Material supplied:
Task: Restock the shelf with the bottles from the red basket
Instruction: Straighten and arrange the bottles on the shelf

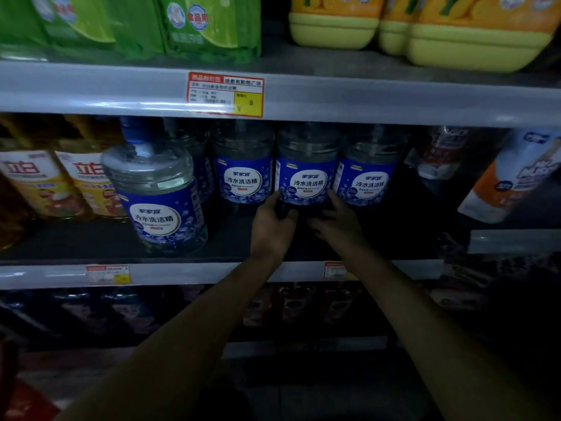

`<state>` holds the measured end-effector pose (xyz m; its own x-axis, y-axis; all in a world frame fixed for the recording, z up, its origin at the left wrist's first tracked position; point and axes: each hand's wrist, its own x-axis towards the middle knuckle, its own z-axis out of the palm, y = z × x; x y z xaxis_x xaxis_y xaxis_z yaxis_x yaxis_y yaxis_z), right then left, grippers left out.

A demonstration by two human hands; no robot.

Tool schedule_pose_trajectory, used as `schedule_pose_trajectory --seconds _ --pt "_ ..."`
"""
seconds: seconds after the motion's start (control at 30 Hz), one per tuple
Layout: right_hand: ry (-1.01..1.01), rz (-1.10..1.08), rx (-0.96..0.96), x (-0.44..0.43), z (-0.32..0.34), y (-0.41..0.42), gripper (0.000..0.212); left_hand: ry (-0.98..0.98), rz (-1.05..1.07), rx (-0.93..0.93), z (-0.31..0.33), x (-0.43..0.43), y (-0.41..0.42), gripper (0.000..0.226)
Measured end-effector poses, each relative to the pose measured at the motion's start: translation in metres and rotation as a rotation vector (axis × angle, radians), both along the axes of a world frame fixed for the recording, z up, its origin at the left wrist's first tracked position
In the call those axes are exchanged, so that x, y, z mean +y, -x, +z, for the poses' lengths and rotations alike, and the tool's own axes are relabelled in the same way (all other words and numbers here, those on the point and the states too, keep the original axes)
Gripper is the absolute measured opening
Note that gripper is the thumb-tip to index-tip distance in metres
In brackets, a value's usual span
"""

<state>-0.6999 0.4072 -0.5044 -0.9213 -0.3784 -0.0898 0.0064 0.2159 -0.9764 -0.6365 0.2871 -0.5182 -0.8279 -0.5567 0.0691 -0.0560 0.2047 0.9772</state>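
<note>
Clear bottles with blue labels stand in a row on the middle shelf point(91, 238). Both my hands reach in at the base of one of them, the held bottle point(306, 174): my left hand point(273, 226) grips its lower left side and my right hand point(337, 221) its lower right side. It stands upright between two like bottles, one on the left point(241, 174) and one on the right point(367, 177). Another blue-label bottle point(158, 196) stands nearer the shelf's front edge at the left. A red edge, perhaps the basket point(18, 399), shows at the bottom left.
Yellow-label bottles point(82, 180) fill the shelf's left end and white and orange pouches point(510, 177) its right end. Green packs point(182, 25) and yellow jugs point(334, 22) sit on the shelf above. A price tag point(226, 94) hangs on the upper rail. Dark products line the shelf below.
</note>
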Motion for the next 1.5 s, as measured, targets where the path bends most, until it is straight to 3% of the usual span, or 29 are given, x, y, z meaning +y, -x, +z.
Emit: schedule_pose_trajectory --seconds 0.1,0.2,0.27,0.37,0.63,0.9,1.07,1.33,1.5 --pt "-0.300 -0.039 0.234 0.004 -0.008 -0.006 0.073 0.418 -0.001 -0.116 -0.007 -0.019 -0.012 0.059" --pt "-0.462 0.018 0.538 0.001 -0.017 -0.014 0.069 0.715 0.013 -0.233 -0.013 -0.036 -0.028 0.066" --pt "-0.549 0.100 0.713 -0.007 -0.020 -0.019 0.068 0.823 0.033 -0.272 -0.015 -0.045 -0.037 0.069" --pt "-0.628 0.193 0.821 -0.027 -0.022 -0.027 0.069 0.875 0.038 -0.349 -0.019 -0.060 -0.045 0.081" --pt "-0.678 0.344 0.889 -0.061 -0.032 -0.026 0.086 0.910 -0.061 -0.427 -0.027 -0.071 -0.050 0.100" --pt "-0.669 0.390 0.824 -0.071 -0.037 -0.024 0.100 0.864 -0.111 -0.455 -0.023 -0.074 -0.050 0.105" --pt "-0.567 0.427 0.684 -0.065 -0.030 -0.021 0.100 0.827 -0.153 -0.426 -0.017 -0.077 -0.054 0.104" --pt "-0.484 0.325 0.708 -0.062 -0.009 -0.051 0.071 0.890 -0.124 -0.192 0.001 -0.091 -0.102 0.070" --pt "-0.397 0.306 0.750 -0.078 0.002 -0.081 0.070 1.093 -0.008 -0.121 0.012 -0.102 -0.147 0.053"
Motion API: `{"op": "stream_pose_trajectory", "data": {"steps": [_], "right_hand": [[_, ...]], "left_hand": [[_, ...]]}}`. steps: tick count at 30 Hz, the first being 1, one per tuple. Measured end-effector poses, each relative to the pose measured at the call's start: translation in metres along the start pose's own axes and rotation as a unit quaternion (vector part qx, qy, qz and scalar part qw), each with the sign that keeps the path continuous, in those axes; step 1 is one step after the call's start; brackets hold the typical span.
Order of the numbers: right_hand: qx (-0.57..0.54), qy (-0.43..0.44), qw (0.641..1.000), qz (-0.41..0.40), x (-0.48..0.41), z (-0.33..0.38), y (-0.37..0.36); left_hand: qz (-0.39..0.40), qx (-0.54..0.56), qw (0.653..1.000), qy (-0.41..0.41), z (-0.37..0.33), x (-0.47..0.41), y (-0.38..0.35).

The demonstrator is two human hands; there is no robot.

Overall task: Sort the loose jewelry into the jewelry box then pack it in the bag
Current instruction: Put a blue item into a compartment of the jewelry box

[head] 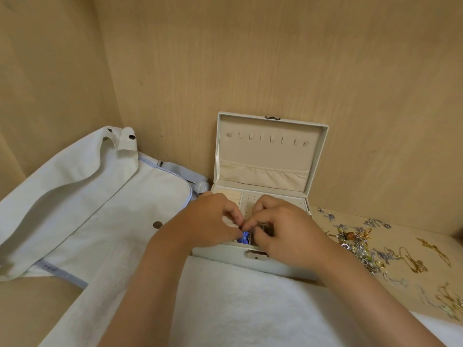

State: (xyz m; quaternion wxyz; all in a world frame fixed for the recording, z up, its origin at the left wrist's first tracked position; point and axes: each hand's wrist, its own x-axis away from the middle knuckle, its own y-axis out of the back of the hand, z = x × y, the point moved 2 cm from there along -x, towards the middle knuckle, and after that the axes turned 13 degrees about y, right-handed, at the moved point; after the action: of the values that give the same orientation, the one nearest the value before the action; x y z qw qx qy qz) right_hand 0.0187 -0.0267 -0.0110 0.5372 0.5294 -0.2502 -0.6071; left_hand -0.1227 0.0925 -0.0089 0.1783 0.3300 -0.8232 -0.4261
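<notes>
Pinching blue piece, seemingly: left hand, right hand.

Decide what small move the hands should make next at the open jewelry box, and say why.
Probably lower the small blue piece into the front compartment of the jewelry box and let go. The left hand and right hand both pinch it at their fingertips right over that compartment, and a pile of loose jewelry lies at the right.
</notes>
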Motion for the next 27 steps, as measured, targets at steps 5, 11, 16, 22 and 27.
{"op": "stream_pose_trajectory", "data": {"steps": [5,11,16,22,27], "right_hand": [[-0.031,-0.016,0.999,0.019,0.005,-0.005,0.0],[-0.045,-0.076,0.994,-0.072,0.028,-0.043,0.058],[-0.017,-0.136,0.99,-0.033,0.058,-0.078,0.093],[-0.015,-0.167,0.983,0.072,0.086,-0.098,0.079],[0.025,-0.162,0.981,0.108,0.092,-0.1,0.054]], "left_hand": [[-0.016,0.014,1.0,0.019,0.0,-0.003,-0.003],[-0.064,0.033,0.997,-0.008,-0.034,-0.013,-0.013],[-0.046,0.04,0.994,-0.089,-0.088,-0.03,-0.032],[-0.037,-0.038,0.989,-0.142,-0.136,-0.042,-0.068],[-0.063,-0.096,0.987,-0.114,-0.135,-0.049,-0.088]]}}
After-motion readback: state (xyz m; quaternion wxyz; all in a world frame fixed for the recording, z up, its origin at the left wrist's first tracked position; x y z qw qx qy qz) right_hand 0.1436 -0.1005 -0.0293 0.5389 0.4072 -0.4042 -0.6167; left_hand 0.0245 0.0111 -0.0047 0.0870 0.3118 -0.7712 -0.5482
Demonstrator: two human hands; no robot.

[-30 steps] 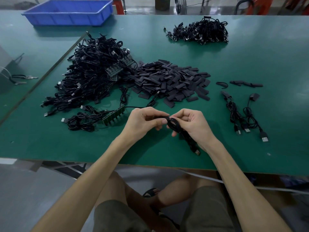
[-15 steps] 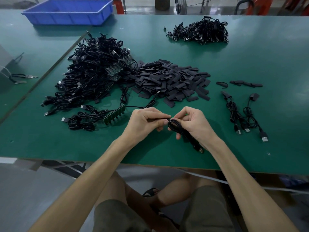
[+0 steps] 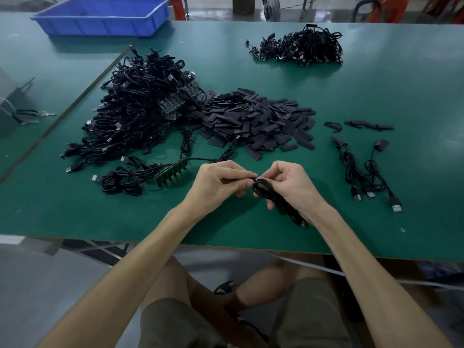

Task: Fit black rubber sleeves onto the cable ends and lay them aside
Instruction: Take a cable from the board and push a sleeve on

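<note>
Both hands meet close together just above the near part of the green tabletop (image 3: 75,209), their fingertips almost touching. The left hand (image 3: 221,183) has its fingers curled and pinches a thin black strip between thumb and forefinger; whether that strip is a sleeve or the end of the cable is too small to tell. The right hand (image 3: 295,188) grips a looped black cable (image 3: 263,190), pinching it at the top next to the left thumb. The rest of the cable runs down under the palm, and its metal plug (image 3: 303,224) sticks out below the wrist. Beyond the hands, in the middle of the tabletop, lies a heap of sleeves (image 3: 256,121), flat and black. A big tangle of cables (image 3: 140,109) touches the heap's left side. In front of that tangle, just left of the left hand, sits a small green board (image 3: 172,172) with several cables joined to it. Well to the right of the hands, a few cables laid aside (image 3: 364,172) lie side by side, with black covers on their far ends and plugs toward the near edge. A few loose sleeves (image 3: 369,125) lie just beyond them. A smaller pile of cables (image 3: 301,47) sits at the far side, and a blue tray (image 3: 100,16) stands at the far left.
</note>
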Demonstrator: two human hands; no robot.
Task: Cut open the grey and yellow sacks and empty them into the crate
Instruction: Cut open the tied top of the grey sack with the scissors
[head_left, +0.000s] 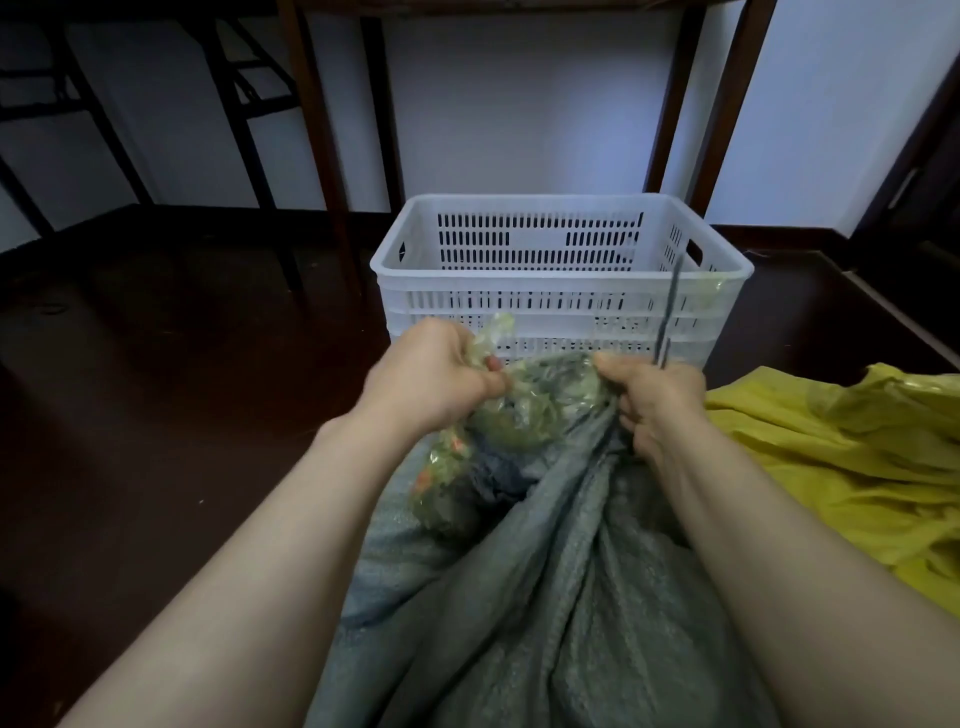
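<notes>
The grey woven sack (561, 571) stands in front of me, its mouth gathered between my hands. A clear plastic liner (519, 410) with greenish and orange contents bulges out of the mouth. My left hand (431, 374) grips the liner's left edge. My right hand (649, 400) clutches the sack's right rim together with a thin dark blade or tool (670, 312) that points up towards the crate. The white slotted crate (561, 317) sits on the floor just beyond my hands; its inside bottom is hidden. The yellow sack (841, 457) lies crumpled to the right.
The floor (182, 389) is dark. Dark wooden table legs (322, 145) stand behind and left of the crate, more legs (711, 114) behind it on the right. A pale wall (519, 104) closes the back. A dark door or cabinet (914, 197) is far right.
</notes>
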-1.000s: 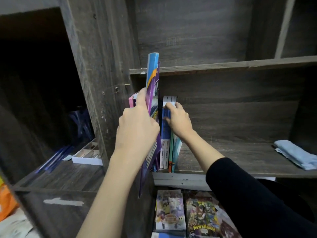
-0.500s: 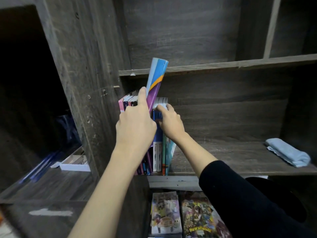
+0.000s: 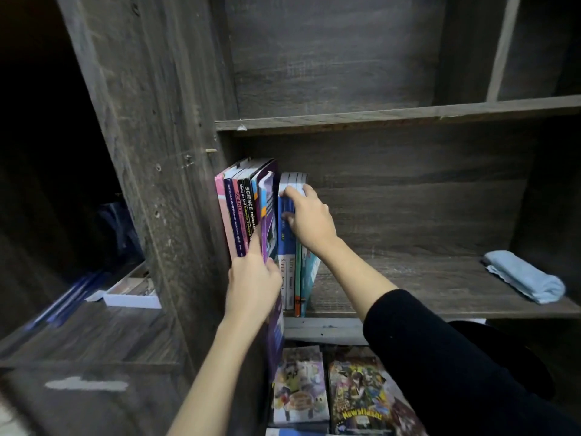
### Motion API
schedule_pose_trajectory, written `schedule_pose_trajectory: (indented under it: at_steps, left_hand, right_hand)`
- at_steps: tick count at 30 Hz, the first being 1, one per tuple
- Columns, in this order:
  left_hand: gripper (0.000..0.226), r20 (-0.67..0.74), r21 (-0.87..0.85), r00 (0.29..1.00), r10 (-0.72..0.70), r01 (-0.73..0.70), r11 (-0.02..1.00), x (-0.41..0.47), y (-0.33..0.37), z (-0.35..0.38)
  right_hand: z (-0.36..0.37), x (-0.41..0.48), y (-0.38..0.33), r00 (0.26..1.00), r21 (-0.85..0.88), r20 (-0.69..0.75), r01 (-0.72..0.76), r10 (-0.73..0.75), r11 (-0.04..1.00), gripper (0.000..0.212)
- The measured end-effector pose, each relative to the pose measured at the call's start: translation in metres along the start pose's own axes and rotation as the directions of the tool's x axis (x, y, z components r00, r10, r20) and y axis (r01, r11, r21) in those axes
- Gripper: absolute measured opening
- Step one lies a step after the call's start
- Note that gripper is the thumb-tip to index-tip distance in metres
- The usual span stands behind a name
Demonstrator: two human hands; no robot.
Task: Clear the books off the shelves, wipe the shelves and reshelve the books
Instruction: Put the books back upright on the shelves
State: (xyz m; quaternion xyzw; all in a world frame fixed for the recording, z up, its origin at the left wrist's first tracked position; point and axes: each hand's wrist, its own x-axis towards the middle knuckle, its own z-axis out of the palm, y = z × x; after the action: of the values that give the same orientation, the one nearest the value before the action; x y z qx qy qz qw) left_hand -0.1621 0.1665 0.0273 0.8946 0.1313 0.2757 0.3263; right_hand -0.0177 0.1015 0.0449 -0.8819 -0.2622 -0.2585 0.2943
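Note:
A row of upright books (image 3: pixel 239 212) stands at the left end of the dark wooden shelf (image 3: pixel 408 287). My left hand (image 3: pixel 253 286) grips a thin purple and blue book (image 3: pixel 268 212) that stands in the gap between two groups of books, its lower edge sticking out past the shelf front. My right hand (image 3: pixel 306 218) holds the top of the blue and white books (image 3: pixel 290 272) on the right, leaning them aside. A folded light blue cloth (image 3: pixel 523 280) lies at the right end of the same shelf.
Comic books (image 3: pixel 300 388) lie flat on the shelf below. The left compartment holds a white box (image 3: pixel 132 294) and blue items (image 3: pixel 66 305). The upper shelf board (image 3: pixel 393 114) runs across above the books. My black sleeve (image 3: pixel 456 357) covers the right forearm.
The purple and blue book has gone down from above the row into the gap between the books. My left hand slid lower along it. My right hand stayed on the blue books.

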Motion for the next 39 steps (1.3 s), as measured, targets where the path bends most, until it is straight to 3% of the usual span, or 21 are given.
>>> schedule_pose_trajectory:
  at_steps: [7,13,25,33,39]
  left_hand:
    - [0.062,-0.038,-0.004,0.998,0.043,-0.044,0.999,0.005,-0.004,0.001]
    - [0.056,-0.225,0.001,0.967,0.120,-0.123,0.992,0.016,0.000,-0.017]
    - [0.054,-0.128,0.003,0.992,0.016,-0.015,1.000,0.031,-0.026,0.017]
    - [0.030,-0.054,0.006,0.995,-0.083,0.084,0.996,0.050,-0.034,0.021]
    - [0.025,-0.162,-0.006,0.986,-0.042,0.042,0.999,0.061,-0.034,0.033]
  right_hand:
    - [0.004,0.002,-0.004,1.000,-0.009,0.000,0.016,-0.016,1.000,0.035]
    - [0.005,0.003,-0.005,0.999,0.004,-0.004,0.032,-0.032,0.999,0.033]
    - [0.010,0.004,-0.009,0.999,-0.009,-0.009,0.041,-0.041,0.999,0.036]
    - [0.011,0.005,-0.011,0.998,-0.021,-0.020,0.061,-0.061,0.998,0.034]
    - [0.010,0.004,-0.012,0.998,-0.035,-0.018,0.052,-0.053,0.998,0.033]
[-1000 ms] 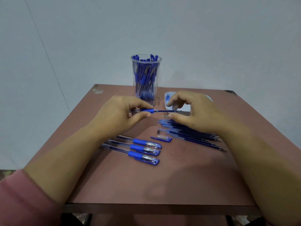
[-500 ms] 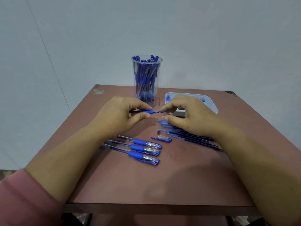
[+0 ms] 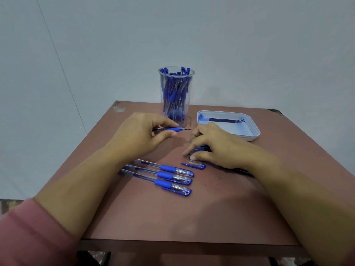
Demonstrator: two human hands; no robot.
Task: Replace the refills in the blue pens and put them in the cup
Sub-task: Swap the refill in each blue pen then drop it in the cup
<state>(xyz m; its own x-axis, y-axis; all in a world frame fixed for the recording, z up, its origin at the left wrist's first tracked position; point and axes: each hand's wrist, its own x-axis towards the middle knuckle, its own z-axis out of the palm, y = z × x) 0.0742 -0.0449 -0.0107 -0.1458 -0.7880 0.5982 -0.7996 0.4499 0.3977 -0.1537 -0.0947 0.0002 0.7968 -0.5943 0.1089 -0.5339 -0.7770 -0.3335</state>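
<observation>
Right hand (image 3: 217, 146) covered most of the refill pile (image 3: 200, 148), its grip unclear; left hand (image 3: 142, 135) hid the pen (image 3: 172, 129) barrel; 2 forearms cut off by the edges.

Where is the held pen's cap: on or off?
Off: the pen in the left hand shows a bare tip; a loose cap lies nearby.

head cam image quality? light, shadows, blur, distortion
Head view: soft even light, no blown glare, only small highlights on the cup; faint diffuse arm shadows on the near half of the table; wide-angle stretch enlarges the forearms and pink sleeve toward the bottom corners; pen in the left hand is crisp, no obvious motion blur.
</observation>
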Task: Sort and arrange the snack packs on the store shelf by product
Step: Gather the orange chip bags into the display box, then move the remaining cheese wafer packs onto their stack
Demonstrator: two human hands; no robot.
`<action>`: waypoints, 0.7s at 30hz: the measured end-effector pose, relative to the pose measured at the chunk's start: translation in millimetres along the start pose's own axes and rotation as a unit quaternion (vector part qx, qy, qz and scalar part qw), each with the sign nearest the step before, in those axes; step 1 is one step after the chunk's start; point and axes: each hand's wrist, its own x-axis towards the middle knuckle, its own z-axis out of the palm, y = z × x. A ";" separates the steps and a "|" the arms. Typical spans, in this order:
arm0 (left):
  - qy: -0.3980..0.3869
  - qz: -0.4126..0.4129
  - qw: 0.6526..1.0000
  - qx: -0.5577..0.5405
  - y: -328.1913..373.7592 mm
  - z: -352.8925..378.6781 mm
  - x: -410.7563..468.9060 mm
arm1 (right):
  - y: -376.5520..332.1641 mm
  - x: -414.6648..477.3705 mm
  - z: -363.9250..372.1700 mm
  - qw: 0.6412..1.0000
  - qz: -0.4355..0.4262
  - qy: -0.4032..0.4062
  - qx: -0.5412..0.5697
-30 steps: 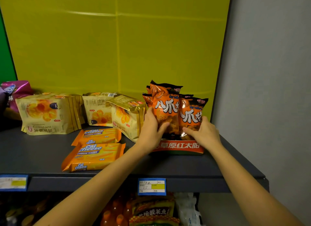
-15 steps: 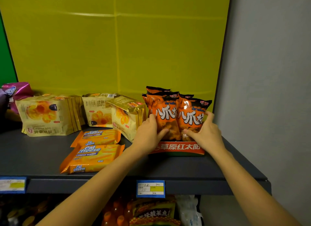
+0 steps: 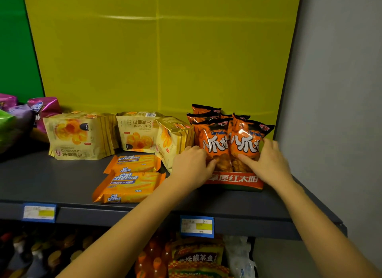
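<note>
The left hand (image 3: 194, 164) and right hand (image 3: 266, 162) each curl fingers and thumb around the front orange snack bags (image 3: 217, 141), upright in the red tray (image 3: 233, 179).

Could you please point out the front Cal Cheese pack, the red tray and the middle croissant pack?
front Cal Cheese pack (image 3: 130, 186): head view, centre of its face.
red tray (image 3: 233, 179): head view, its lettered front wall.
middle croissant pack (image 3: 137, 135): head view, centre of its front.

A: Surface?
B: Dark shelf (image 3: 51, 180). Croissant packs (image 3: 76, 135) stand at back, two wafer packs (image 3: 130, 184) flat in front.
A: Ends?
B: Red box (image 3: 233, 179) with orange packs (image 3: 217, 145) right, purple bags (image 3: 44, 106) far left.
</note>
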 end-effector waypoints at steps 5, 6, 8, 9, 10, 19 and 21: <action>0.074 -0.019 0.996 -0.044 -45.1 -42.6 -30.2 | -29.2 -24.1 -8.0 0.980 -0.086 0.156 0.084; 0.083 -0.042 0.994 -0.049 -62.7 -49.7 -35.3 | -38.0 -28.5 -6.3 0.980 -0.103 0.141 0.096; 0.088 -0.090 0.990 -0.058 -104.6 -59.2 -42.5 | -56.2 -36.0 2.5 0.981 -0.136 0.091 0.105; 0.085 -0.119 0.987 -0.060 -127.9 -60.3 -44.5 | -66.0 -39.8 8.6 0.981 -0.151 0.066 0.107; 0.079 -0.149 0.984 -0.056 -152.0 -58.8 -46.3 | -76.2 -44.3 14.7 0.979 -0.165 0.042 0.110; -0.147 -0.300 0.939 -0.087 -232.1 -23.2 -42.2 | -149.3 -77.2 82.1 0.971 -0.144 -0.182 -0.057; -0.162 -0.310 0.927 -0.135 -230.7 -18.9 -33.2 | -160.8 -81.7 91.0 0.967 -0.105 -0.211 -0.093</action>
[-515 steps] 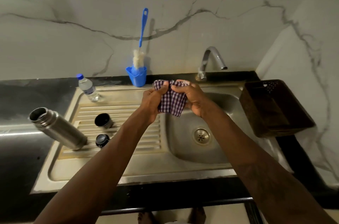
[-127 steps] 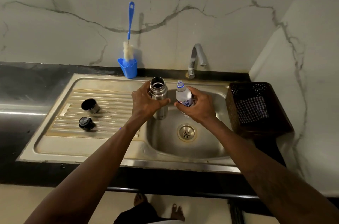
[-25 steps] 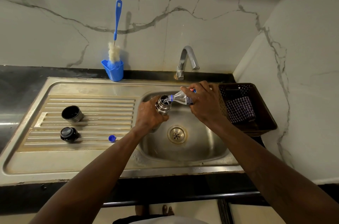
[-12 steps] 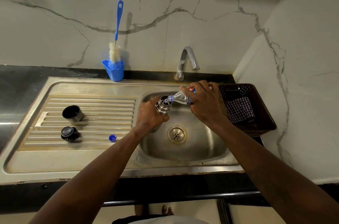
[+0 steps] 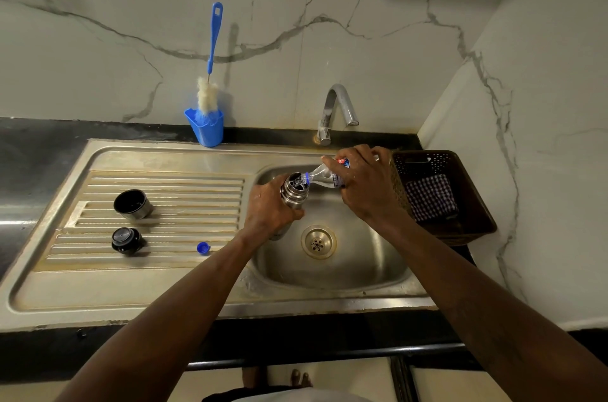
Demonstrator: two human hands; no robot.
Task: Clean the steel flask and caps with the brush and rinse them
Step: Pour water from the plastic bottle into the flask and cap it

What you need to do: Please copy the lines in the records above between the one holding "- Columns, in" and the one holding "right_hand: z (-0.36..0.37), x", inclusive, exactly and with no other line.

Answer section:
- Columns, in this order:
  left_hand: gripper (0.000..0.226), r20 (-0.67..0.74), r21 (-0.87..0.85), r00 (0.29..1.00), r10 (-0.72..0.70), r01 (-0.73..0.70), r11 (-0.02..1.00), x (-0.41..0.47), y (-0.33..0.37), z (-0.35..0.38)
  right_hand: z (-0.36..0.37), x (-0.41..0.48), y (-0.38..0.33), r00 (0.26..1.00), r21 (-0.85..0.88), r20 (-0.69..0.75), r01 (-0.72..0.76), r10 (-0.73..0.75), r11 (-0.04..1.00), gripper (0.000..0.212)

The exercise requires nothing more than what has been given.